Lane closures on University Avenue have been irking West Philly drivers and bikers for months, adding time to commutes or complicating their travels.
A lane is closed in each direction between Convention Avenue and Grays Ferry. Nearby ramps to I-76 East and West makes the route a busy one.
Unfortunately for commuters, the return of the full four-lane roadway is still about six months away, according to the Pa. Department of Transportation.
“It sucks,” said Julius, a driver getting ready last Friday to turn south onto the street, which runs from 38th and Market streets, winds around the Hospital of the University of Pennsylvania and behind the city’s Veterans Affairs complex before crossing the Schuylkill River and feeding into Grays Ferry Avenue.
“Sometimes you’re stuck here for 20 minutes in the morning, 25 if it’s really bad,” Julius said.

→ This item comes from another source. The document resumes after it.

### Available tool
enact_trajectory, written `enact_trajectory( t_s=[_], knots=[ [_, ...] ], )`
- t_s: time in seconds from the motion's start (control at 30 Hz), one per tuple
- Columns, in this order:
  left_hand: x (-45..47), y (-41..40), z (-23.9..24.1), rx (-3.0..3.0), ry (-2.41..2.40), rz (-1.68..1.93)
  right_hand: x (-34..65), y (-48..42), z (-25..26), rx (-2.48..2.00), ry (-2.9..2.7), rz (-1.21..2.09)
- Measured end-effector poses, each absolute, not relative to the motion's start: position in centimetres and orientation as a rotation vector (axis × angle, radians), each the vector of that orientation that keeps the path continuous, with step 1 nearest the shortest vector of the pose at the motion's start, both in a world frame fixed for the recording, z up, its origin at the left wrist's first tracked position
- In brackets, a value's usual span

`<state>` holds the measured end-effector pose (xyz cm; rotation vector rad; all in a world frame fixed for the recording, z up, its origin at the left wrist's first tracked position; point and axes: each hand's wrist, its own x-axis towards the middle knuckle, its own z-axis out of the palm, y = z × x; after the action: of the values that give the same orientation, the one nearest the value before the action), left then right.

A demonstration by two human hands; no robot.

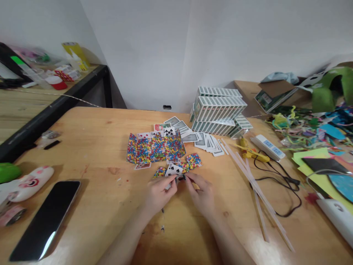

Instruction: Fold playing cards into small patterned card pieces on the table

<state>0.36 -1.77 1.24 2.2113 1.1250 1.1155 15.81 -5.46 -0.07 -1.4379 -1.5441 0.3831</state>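
My left hand (160, 193) and my right hand (202, 193) meet at the middle of the table, fingertips pinched on a small dark strip-like piece (181, 177). Its exact kind is too small to make out. Just beyond the fingertips lies a six of spades playing card (173, 169), partly covered by my left hand. Around it are pieces with a multicoloured pattern (194, 160). Farther back stands an open, low structure of playing cards (156, 151), its faces covered in the same pattern. A face card (142, 166) lies at its front edge.
Loose cards (208, 141) spread before stacked card packs (220, 110). At right are a yellow glue gun (252, 154), translucent glue sticks (257, 191), a power strip (268, 146), cables and coloured paper (309, 158). A phone (46, 221) and a plush toy (33, 184) lie left.
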Motion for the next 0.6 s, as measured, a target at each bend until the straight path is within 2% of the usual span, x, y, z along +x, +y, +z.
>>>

Passing bikers also expressed frustration with navigating the reduced streets so close to a busy intersection.
The crunch is the result of utility construction work being carried out by the Children’s Hospital of Philadelphia. The work is slated to wrap next spring — by early April, per the latest PennDOT bulletin.

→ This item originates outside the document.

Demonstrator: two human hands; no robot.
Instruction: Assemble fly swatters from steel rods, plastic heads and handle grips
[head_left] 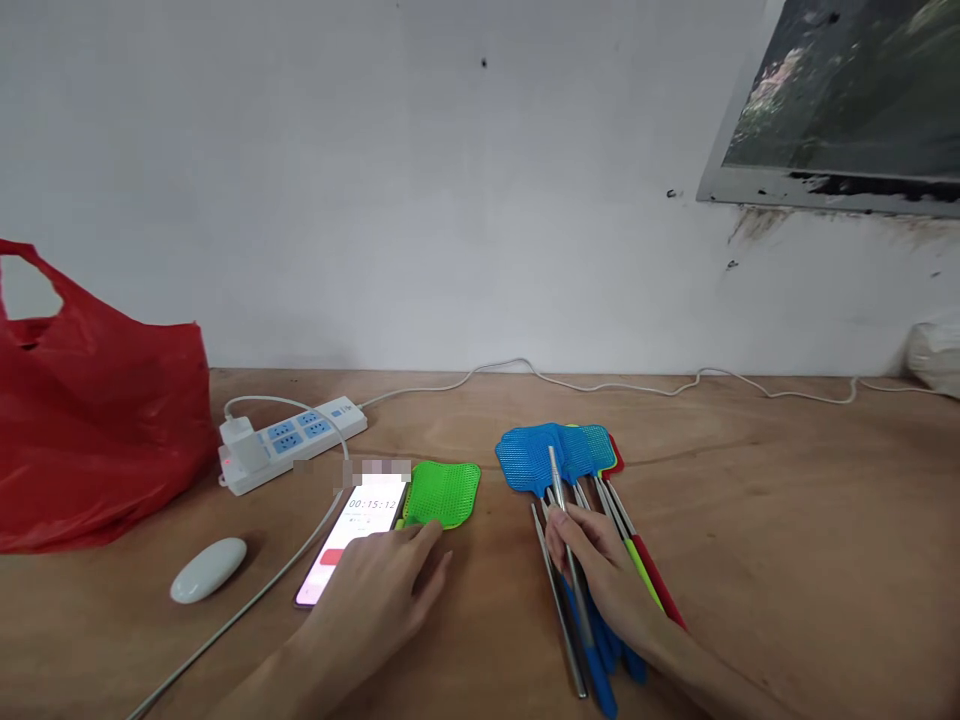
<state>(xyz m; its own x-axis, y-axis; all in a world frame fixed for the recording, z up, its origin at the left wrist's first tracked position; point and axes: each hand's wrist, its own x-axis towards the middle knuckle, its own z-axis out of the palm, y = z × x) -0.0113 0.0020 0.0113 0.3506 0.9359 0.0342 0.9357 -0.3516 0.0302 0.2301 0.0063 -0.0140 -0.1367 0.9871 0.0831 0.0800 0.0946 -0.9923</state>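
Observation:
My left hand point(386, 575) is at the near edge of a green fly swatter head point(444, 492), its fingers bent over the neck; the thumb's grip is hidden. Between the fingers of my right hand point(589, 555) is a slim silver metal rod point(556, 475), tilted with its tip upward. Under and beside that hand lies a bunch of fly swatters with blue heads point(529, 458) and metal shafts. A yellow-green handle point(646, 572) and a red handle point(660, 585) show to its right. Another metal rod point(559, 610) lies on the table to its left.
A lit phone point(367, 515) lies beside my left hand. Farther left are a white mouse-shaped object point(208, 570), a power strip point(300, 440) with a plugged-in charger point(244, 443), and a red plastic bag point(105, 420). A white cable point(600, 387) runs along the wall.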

Workers on Friday morning around 9:30 could be found peering into a massive hole in the street. By the time they put a bow on the project, it’ll have been nearly two years since the stretch became a construction site.
The project started in August 2022 with the removal of the Children’s Hospital of Philadelphia’s storm and sanitary sewer.
Schedules had construction workers there during the height of the regular work week — Monday through Friday from 7 a.m. to 3:30 p.m., along with some weekends, according to PennDOT. That wrapped up last April.
After a brief reprieve, workers were back on the block in July, getting started on the current phase of utility construction, the replacement of the storm and sanitary system on Curie Boulevard and University Avenue, “from Curie to south of the railroad bridge,” according to CHOP’s Project Management & Construction team.
“This project was prompted by the need to relocate the existing sewer lines in East Service Drive to support CHOP’s New Patient Tower project,” a hospital spokesperson told Billy Penn. The 26-story, $1.9 billion tower will include roughly 480 beds and is slated to open in 2028.
“As part of this we are adding some much-needed capacity into the sewer system.”
Many who use the road will be relieved when it’s all done, as there are plenty who agree with Julius, the driver, in his short summation of delays he thinks are “bad most of the time.”
Simply put, Julius said, “It’s not fun.”